Bypassing Active Fingerprinting
The relevant information elements in an Active fingerprint includes all elements listed in Passive fingerprint above, and other browser or device properties that can be accessed using Active fingerprinting methods. The following list describes browser or device properties/resource that the website might access to identify a visiting user. Alongside are available options in Sequentum Enterprise for additional anonymization.
Storage - You can configure an Agent or a Link/URL action command to clear storage before loading a web page. This option can also be configured globally across all Link/URL action commands in the Agent's Properties > Anonymization.
Web Browser Profile - An Agent can be configured to use random web browser profiles while extracting data. Rotation of web browser profiles can be configured in the Agent's Properties > Anonymization > Rotate Web Browser Profile.
Browser Size - In dynamic browser mode, an agent can be configured to randomize the size of the browser every time a web page is loaded.
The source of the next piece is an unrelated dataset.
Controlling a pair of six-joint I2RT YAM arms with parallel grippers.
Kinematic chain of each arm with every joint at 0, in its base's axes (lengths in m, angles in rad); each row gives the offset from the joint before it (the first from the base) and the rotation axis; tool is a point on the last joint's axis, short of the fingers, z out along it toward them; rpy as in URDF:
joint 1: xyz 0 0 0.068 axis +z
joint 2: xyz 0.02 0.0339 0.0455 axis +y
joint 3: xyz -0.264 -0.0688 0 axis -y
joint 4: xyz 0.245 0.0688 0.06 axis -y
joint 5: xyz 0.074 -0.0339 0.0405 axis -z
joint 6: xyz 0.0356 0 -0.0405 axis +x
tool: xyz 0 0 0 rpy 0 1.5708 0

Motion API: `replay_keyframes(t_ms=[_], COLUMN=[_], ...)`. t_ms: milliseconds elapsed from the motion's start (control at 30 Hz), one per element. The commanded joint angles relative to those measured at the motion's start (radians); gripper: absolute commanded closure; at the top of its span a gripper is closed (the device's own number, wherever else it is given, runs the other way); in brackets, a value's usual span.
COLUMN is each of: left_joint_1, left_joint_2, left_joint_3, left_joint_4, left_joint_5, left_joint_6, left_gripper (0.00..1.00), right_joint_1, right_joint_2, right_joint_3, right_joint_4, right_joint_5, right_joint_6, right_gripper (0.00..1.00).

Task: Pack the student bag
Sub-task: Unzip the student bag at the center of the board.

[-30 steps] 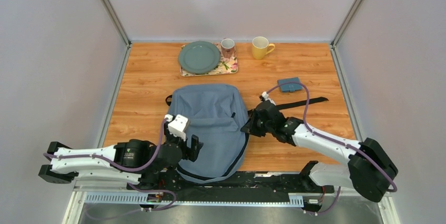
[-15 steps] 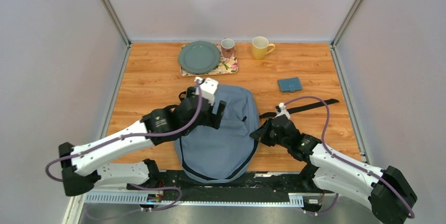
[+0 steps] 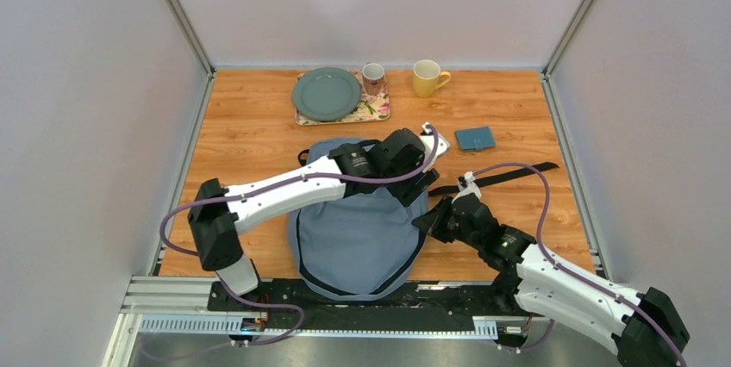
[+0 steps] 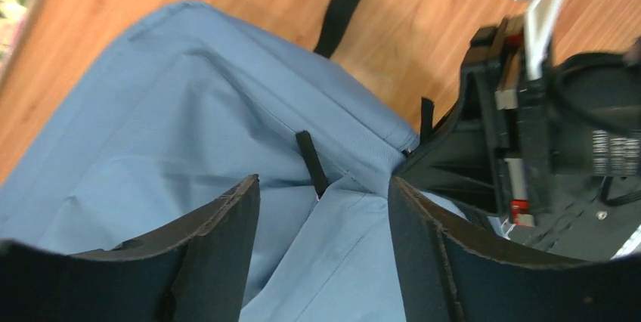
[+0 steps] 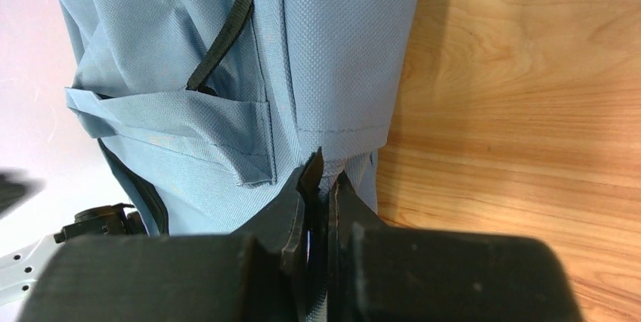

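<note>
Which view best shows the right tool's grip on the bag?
Right wrist: the right tool is seen close, jaws shut on the bag's side edge. The left wrist view shows that tool from the side, the contact unclear. The top view shows it small at the bag's right edge, grip unclear.

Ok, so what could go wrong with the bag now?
The right gripper pinches only a thin edge of the bag, so the fabric could slip out. The open left gripper hangs over a small black pull tab and might miss it. The two grippers are close and could bump.
</note>
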Motion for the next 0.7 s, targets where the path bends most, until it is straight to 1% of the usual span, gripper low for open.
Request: replay_keyframes(t_ms=[0, 133, 367, 500, 667], left_joint_1=[0.005, 0.005, 0.005, 0.005, 0.005], left_joint_2=[0.062, 0.074, 0.143, 0.171, 0.186], left_joint_3=[0.01, -0.051, -0.014, -0.022, -0.027], left_joint_4=[-0.041, 0.028, 0.005, 0.022, 0.048], left_joint_5=[0.083, 0.114, 0.113, 0.084, -0.008], left_joint_6=[0.058, 0.087, 0.096, 0.107, 0.116], left_gripper=[0.35, 0.36, 0.4, 0.41, 0.43], right_joint_1=[0.001, 0.0, 0.0, 0.0, 0.0], right_joint_2=[-0.04, -0.032, -0.032, -0.032, -0.035], right_joint_3=[0.008, 0.018, 0.021, 0.025, 0.031], right_joint_4=[0.006, 0.005, 0.002, -0.003, -0.007], right_joint_5=[0.055, 0.046, 0.046, 0.046, 0.049], right_joint_6=[0.011, 0.002, -0.003, -0.003, -0.007], right_gripper=[1.0, 1.0, 1.0, 1.0, 1.0])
This can be configured in the Agent's Properties > Anonymization > Randomize Browser Size.
Canvas Reading - Canvas reading in HTML5 is used by some websites to fingerprint a browser. Canvas Reading is disabled by default in Sequentum Enterprise. It is strongly suggested to keep this option disabled. However, there are cases where a web page fails to load when canvas reading is disabled. In this case, Sequentum Enterprise offers an option to generate random (spoofed) canvas string when requested by the code in the web page. You can access these settings in the Agent's Properties > Web Browser > Allow Canvas Reading at Run Time and Properties > Web Browser > Rotate Canvas String. Note that you will also have enable Canvas Reading in Application Settings to set the behavior for design time.